Though the Nigerian Equity Market has not been smiling favorably at investors for the greater part of 2015, a look at the price chart of the NSE Pension 40 Index points to the fact that it is heading south. On the other hand, price charts of most RSA funds (where available) indicates that those are quite steeply upward sloping.

Source: Quantitative Financial Analytics

Analysis reveals that the NSE Pension 40 Index is an all equity based index but most pension funds, RSA or Retiree funds are heavily invested in fixed income securities and money market instruments. More than 90% of the pension funds have less than 10% exposure to equities. It is therefore questionable if an all equity index  is a good bench mark for measuring the performance of funds that are heavily biased towards bonds and money market instruments.
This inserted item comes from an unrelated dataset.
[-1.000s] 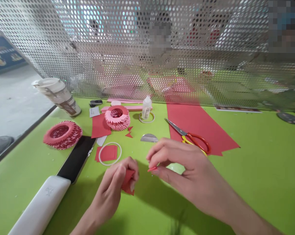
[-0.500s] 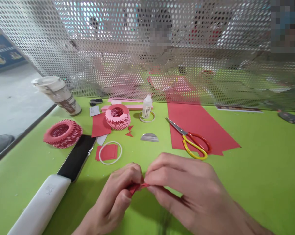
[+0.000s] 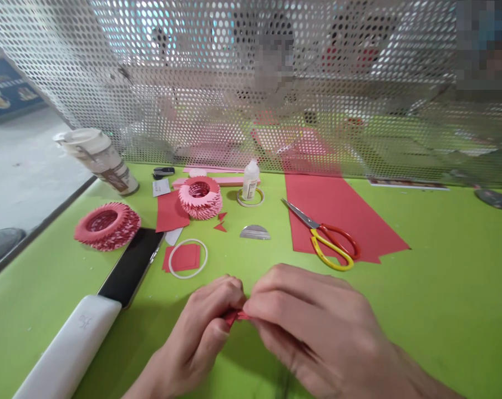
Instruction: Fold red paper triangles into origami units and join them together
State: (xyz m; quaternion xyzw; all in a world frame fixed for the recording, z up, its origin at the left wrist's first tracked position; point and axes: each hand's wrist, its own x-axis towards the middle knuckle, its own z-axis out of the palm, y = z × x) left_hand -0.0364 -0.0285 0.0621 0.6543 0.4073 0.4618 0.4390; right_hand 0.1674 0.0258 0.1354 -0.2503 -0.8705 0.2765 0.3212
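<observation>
Between my two hands is a small folded piece of red paper point(image 3: 231, 317), mostly covered by fingers. My left hand point(image 3: 203, 327) pinches it between thumb and curled fingers. My right hand point(image 3: 317, 327) grips its other end with the fingertips, touching the left fingers. Beyond the hands lie small red paper squares point(image 3: 184, 257) with a white ring point(image 3: 207, 259) on top. Two round stacks of folded paper stand farther back: a red one point(image 3: 84, 230) at the left and a pink-and-red one point(image 3: 201, 208) nearer the middle.
Scissors point(image 3: 334, 252) lie on a large red sheet point(image 3: 338, 205) at the right. A glue bottle point(image 3: 251, 180) stands inside a ring, behind a silvery half-disc point(image 3: 254, 233). Left are a paper cup point(image 3: 105, 163), a phone point(image 3: 132, 269) and a white power bank point(image 3: 67, 349). A perforated metal screen point(image 3: 234, 100) borders the back.
My right fingertips have shifted slightly left and down along the red paper, closer to my left thumb. Both hands keep their hold, and the things on the table stay put.
</observation>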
Source: Quantitative Financial Analytics 

While comparing those may look like comparing apples and oranges, it may also create a false impression of good performance by the pension fund managers who are consistently outperforming the index given the current downward trend in the equity market.

Source: Quantitative Financial Analytics

Take for instance the YTD performance of the index and some pension funds as at November 30th. It is obvious from the performance chart  that the pension fund managers outperformed the index to a large extent. While the NSE Pension 40 Index has lost 17% since July 2015, most of the RSAs and Retiree funds make positive returns in upwards of 4%. ( note that there were no available price information for those with zero returns) 

Source: Quantitative Financial Analytics

Analysts and investment experts have cautioned that it is always a good practice, when measuring investment performance against bench marks to compare apples to apples.